▸ **Assignment**
Check the data underneath for lines holding the word "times", and state only how many you find.

── Given information ──

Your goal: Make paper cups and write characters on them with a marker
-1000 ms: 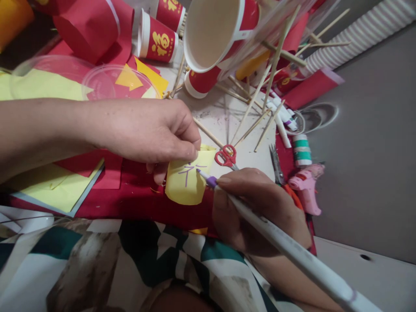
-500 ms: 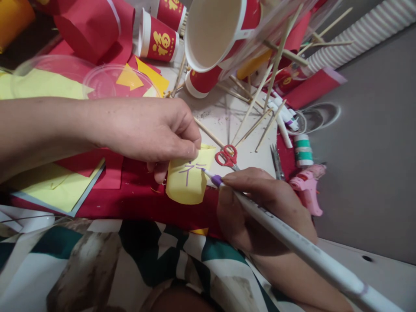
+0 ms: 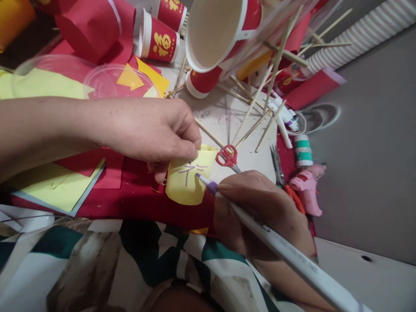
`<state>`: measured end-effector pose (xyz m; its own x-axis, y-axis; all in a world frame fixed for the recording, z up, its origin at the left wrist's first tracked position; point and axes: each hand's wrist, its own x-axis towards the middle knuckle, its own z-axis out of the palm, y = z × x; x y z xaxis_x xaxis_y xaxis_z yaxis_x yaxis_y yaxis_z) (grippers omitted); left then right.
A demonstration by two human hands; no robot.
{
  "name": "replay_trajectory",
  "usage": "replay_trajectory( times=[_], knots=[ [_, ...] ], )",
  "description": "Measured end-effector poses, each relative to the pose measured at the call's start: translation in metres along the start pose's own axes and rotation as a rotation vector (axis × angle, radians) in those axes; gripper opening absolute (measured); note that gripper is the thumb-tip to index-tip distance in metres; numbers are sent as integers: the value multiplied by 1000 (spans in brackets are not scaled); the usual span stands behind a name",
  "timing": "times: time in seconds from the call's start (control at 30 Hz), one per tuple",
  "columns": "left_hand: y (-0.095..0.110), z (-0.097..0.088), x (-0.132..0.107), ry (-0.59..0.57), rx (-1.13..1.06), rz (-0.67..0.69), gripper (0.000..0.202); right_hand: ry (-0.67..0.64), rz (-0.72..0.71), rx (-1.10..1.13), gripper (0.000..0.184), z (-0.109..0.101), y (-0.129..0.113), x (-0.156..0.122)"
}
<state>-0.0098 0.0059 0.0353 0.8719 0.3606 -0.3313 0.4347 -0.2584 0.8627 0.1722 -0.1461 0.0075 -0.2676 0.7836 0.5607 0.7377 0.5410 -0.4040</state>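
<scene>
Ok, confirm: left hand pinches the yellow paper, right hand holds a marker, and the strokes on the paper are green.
No: the head view shows purple strokes, not green. The left hand pinches the yellow paper and the right hand holds a marker, as you say.

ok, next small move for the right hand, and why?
Probably draw another stroke on the yellow paper, under the two short purple strokes: the right hand has the pen with its tip at unmarked paper just below them, and the left hand grips the paper's upper edge.
</scene>
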Motion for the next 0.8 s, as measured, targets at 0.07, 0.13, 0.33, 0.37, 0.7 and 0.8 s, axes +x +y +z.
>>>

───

▸ **Answer for this exercise**
2